Try it:
An exact transcription of all the data is required, with every image removed.

Supplied records:
___

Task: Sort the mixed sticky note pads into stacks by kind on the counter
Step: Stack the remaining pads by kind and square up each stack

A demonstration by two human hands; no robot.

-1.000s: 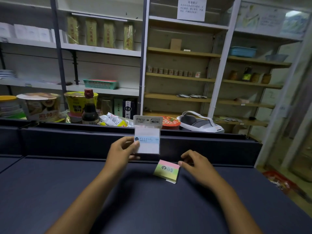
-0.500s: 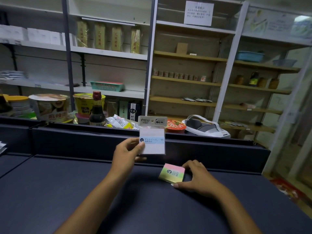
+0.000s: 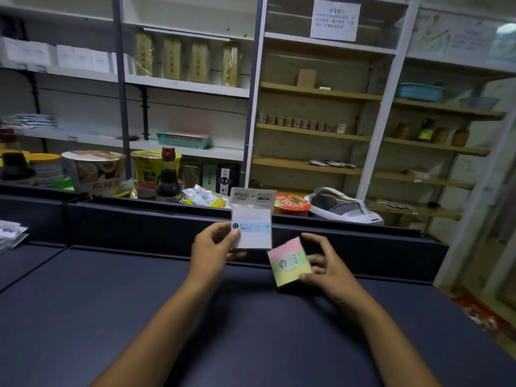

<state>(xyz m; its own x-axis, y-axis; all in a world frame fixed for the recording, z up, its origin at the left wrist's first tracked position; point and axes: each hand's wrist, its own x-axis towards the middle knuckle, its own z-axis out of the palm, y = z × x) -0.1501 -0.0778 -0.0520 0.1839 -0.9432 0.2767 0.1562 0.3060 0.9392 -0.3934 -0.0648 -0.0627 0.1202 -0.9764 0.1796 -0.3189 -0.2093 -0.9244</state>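
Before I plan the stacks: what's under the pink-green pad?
Nothing visible supports the pink-green pad; the right hand holds it tilted above the dark counter. Its underside is hidden.

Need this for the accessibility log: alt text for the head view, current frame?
A person holds one sticky note pad in each hand above a dark counter: the left hand grips a white pad with a pale blue band, the right hand a pink, green and yellow pad. Behind stand shelves, noodle cups and a sauce bottle.
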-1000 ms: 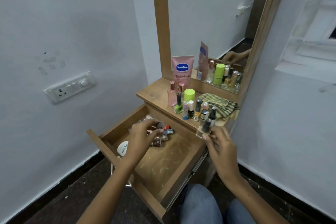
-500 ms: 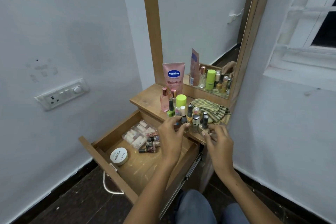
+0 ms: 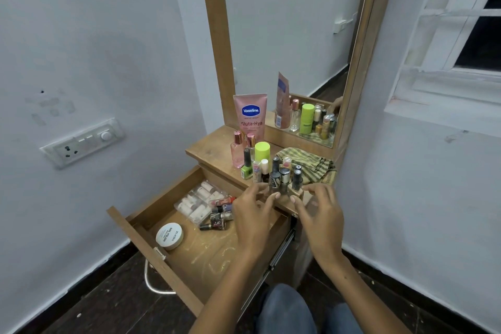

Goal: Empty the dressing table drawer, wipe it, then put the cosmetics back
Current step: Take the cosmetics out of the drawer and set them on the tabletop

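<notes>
The drawer [image 3: 151, 241] of the dressing table [image 3: 206, 150] is pulled out wide. Some things lie inside it. A round white tub of nail polish remover pads [image 3: 169, 236] sits near the front left. A clear packet of small white tubes [image 3: 199, 202] lies at the back. Beside the packet are a few nail polish bottles lying flat [image 3: 218, 218], and a pink lipstick [image 3: 223, 201] rests just behind them.

Both hands are up at the front edge of the table top, not in the drawer. The left hand [image 3: 252, 218] has its fingers spread and a little bent. Its fingertips [image 3: 276, 195] touch the bottom of a dark nail polish bottle [image 3: 274, 180] at the front of the bunch. It is hard to tell if the hand pinches the bottle or only touches it. The right hand [image 3: 322, 218] is open too, with loose curved fingers. Its fingertips sit just beside a gold-bottomed nail polish bottle [image 3: 296, 184]. It holds nothing that can be seen.

More little bottles stand upright close together behind the fingers. A green nail polish bottle [image 3: 246, 168] stands to the left. A bottle with a lime green cap [image 3: 262, 153] stands behind it, next to two pink perfume bottles [image 3: 238, 150]. A pink Vaseline tube [image 3: 251, 116] stands against the mirror [image 3: 284, 35]. A striped green cloth [image 3: 309, 163] lies bunched on the table, to the right of the bottles.
</notes>
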The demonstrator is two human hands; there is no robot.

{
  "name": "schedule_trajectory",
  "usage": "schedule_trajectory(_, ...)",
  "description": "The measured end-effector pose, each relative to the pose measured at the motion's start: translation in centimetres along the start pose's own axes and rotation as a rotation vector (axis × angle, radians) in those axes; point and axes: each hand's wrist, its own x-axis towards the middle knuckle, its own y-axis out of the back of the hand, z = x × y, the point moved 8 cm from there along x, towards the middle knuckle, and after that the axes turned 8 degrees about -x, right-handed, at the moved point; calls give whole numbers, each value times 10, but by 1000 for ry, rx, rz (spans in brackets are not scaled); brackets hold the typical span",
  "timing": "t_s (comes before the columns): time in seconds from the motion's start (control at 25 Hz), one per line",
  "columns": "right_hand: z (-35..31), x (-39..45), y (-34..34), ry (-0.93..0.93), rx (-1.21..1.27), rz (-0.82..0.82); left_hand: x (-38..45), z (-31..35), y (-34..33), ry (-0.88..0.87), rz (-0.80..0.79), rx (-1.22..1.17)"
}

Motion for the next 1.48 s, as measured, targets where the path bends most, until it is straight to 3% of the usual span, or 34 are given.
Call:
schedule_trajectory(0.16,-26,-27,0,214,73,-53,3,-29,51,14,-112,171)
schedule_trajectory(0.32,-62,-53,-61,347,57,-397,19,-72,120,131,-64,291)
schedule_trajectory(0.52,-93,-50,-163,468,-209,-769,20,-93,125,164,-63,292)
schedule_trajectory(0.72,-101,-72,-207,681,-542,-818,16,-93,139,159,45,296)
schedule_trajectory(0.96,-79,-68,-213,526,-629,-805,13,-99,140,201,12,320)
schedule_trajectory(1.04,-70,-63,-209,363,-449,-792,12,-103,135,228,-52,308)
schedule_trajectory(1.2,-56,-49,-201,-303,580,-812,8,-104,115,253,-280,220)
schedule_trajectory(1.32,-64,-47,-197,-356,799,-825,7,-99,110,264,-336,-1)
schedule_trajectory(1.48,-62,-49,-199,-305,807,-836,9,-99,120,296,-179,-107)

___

Output for this exercise:
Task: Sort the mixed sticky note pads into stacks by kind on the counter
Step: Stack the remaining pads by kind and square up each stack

A demonstration by two human hands; no robot.

-1.000s: 
-0.500s: 
+0.000s: 

<state>(xyz m; its own x-axis, y-axis; all in a world frame fixed for the recording, z up, its origin at the left wrist's first tracked position; point and axes: each hand's wrist, its own x-axis towards the middle knuckle, its own z-axis out of the palm, y = z × x) -0.1501 -0.0778 -0.0520 0.1839 -0.9432 0.2767 0.1562 0.3060 0.9392 -0.3934 -0.0648 -0.0627 0.1202 -0.9764 0.1796 -0.3189 -0.2093 -0.9244</state>
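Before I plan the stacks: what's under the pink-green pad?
Nothing visible supports the pink-green pad; the right hand holds it tilted above the dark counter. Its underside is hidden.

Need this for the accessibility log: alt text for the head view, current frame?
A person holds one sticky note pad in each hand above a dark counter: the left hand grips a white pad with a pale blue band, the right hand a pink, green and yellow pad. Behind stand shelves, noodle cups and a sauce bottle.
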-1000 ms: 
-500 ms: 
+0 ms: 

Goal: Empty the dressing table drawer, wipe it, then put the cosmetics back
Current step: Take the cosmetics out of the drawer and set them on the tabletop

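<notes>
The drawer [image 3: 151, 241] of the dressing table [image 3: 206, 150] is pulled out wide. Some things lie inside it. A round white tub of nail polish remover pads [image 3: 169, 236] sits near the front left. A clear packet of small white tubes [image 3: 199, 202] lies at the back. Beside the packet are a few nail polish bottles lying flat [image 3: 218, 218], and a pink lipstick [image 3: 223, 201] rests just behind them.

Both hands are up at the front edge of the table top, not in the drawer. The left hand [image 3: 252, 218] has its fingers spread and a little bent. Its fingertips [image 3: 276, 195] touch the bottom of a dark nail polish bottle [image 3: 274, 180] at the front of the bunch. It is hard to tell if the hand pinches the bottle or only touches it. The right hand [image 3: 322, 218] is open too, with loose curved fingers. Its fingertips sit just beside a gold-bottomed nail polish bottle [image 3: 296, 184]. It holds nothing that can be seen.

More little bottles stand upright close together behind the fingers. A green nail polish bottle [image 3: 246, 168] stands to the left. A bottle with a lime green cap [image 3: 262, 153] stands behind it, next to two pink perfume bottles [image 3: 238, 150]. A pink Vaseline tube [image 3: 251, 116] stands against the mirror [image 3: 284, 35]. A striped green cloth [image 3: 309, 163] lies bunched on the table, to the right of the bottles.
</notes>
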The demonstrator is two human hands; there is no robot.

{
  "name": "schedule_trajectory",
  "usage": "schedule_trajectory(_, ...)",
  "description": "The measured end-effector pose, each relative to the pose measured at the motion's start: translation in centimetres along the start pose's own axes and rotation as a rotation vector (axis × angle, radians) in those axes; point and axes: each hand's wrist, its own x-axis towards the middle knuckle, its own y-axis out of the back of the hand, z = x × y, the point moved 8 cm from there along x, towards the middle knuckle, and after that the axes turned 8 degrees about -x, right-handed, at the moved point; calls give whole numbers, each value times 10, but by 1000 for ry, rx, rz (spans in brackets are not scaled); brackets hold the typical span",
  "timing": "t_s (comes before the columns): time in seconds from the motion's start (control at 25 Hz), one per line",
  "columns": "right_hand: z (-35..31), x (-39..45), y (-34..34), ry (-0.93..0.93), rx (-1.21..1.27), rz (-0.82..0.82); left_hand: x (-38..45), z (-31..35), y (-34..33), ry (-0.88..0.87), rz (-0.80..0.79), rx (-1.22..1.17)"
}

Motion for the next 1.48 s, as measured, targets where the path bends most, until it is straight to 3% of the usual span, or 34 are given.
Call:
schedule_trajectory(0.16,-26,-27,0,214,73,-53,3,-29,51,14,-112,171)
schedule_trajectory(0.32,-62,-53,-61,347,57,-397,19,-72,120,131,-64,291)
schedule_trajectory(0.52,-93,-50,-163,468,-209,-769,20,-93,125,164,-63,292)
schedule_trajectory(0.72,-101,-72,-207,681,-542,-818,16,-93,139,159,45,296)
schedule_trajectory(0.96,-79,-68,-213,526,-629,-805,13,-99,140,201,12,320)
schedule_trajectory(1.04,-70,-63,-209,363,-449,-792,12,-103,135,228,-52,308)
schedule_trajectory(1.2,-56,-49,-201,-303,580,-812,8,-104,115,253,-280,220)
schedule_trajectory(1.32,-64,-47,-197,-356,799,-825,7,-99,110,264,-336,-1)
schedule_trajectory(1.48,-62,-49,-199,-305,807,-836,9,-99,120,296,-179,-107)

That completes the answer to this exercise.